New Directions Publishing

Trata-se de um romance de zombies; por isso, nada aqui é convencional. A protagonista é uma morta-viva que não se lembra do próprio nome, mas que recorda fragmentos da sua vida anterior, sobretudo o amor que a guiou em vida e continua a mover-lhe o corpo em morte. A narrativa desenrola-se como um diálogo íntimo com essa amada perdida. Através dela, de Marcken reconstrói um apocalipse visto por dentro, numa prosa lírica pontuada por momentos de humor desconcertante.

“Não sinto falta do meu nome e não me preocupei em substituí-lo. Sinto falta do teu nome. Desculpa, mas também o esqueci. Não o procuro nas paredes. A ideia de que posso lê-lo e passar por ele, simplesmente seguir para o próximo nome, é terrível. É como encontrar-te noutra vida e não te reconhecer.”

A heroína começa como habitante de um hotel, que funciona como residência para vários mortos-vivos. Falta-lhe um braço, mas sobra-lhe a memória, que insiste numa cena à beira-mar onde foi feliz. A ironia atravessa o romance. Em vida era vegetariana, agora, vê-se obrigada a comer humanos. O vazio surge como luto, como ausência de fome, como ausência de membros, como condição.

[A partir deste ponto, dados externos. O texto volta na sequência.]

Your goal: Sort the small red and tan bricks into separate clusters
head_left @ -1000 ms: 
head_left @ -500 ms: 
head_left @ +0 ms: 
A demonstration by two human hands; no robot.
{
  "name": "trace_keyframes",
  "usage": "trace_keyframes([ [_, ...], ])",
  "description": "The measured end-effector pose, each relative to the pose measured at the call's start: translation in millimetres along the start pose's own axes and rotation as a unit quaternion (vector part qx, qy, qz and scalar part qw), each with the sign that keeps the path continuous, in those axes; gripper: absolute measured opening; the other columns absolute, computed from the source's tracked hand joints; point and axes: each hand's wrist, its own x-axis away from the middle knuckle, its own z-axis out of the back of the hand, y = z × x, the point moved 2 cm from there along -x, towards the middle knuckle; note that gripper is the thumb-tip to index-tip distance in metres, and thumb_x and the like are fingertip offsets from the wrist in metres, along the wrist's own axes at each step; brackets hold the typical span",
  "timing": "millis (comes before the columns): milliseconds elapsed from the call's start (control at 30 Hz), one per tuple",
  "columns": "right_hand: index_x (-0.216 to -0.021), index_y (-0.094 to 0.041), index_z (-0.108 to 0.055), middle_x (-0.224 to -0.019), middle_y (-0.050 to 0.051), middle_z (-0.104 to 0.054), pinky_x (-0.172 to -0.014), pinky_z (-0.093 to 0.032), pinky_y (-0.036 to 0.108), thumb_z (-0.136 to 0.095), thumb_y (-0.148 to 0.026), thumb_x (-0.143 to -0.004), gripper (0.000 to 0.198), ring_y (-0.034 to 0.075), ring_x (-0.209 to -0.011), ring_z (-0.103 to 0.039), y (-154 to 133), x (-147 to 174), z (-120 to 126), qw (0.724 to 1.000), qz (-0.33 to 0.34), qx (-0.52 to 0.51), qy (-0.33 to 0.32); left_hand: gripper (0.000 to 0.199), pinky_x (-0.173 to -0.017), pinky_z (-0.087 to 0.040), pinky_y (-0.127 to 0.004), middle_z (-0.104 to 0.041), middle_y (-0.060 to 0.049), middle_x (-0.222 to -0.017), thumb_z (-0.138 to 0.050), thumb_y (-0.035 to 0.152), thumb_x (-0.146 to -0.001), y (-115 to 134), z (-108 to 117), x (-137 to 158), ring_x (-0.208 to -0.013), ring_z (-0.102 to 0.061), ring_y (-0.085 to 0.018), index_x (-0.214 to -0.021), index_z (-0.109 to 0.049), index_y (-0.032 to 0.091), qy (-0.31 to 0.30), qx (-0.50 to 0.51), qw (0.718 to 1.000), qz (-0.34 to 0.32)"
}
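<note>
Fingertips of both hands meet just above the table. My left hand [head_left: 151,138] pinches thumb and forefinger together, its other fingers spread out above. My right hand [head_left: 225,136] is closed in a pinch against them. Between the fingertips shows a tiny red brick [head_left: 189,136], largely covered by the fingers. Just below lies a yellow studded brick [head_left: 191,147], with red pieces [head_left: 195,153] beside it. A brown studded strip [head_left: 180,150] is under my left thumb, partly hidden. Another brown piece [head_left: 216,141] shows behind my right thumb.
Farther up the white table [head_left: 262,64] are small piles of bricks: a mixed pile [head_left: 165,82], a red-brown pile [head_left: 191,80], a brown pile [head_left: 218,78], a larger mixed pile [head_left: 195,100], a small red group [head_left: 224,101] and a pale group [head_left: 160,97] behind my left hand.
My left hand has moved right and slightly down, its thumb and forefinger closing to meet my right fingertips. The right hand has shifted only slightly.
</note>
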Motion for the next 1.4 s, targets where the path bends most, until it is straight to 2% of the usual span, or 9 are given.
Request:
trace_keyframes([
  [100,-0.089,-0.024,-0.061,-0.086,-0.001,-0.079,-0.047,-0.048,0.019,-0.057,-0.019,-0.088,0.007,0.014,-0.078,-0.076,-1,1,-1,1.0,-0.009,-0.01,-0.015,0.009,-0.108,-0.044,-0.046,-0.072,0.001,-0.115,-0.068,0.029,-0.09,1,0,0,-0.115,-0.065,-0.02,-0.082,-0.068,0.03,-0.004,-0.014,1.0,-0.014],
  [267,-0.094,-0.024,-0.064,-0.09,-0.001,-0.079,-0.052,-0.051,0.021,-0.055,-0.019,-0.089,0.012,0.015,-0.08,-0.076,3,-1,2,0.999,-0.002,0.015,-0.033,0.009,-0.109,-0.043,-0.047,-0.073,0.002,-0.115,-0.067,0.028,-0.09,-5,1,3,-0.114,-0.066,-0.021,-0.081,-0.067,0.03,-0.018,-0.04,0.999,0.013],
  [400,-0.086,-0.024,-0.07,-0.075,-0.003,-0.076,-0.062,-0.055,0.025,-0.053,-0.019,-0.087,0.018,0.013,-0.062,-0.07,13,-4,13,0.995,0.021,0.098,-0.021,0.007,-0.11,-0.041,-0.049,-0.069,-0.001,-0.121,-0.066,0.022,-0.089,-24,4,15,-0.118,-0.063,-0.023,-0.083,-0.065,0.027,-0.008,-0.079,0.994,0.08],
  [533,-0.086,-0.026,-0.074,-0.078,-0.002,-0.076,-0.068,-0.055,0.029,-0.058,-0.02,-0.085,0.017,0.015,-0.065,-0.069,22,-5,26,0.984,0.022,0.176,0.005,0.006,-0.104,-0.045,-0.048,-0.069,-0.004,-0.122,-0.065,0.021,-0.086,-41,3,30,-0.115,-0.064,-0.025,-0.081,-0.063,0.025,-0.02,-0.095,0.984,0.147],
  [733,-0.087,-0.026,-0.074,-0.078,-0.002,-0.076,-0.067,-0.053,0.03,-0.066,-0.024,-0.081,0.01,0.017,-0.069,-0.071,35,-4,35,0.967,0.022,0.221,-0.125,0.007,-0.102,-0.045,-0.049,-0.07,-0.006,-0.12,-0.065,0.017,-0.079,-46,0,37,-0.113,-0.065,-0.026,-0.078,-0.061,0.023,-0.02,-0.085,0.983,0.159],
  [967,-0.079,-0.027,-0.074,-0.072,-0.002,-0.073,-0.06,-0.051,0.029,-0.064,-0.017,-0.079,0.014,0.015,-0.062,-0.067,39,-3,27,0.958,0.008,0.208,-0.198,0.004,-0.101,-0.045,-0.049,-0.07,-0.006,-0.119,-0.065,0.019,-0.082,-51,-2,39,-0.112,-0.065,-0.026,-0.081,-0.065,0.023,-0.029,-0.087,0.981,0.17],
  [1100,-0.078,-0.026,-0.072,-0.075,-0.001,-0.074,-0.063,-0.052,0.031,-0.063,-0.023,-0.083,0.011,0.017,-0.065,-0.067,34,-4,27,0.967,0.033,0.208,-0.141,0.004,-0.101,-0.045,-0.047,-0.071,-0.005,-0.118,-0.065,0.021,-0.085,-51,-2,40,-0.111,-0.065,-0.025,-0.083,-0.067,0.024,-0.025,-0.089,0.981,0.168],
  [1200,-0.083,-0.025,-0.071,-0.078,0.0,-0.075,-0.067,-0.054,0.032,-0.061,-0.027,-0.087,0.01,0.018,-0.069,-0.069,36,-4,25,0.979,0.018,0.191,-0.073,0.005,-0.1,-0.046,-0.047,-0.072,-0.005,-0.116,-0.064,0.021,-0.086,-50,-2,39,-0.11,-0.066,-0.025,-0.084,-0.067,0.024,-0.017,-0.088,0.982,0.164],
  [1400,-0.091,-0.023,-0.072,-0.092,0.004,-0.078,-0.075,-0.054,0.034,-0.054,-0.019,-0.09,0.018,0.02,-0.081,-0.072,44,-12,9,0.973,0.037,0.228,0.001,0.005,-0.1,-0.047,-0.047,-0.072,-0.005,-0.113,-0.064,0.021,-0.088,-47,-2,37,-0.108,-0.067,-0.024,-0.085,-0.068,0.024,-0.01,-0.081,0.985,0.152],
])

Um dos momentos mais marcantes acontece quando encontra um corvo morto, que decide guardar debaixo das costelas. Este corvo murmura palavras soltas, sem lógica, como um oráculo avariado: maçã, braço, tinta, coroa. A presença dele torna-se no duplo absurdo e poético desta viagem.

O impulso da saudade leva a protagonista a abandonar o hotel. Atravessa cidades destruídas, casas abandonadas, ruas vazias. Encontra sobreviventes humanos, uma idosa que se sacrifica por uma criança recém-transformada, e uma comunidade de mortos-vivos que a ajudam num ritual que lhe remove a fome por carne humana. No lugar dela, instala-se um silêncio: um vazio novo.

“O que é familiar porque já vi antes e o que é apenas parte de uma história familiar? O que é lembrado e o que é recebido? O que é estranho porque esqueci, ou porque é novo, ou porque desta vez estou a pé, ou porque desta vez sou uma morta-viva, ou porque desta vez estou sem ti?”

É também capturada por humanos que, acreditando que continua perigosa, separam a sua cabeça do corpo. Esta inversão do ser humano como o vilão de uma história sobre zombies é muito interessante.

A mesma idosa de algumas páginas atrás reaparece para a libertar.  Literalmente partida ao meio, a protagonista segue então até à praia, com a cabeça espetada no topo de um pau e o corpo a avançar alguns passos atrás. Esta descrição da separação é uma das passagens mais fascinantes do livro. O desfecho é igualmente poético: o corpo entra no mar e deixa-se tomar pelas ondas, enquanto a cabeça observa da areia, vendo-se a si mesma à deriva.

Apesar da estranheza do enredo, o verdadeiro poder da obra está na forma como de Marcken compreende o ser humano e traduz emoções complexas através de situações extremas. O livro abre com o verso de Ricardo Reis — “Somos contos contando contos, nada.” — e toda a narrativa reverbera essa ideia do “nada”, da ausência como forma de ser. Também é uma reflexão sobre envelhecer, contada por alguém que nunca mais envelhecerá. Tudo aquilo que consideramos falha — dor, mortalidade, desgaste — transforma-se em desejo. E depois há o amor. Mesmo sem conhecer a outra metade do casal, sentimos a intensidade que a movia.

Não há nada que se possa comparar a It Lasts Forever and Then It’s Over. A verdadeira ironia é o livro não ter durado para sempre, e não querer que ele acabasse.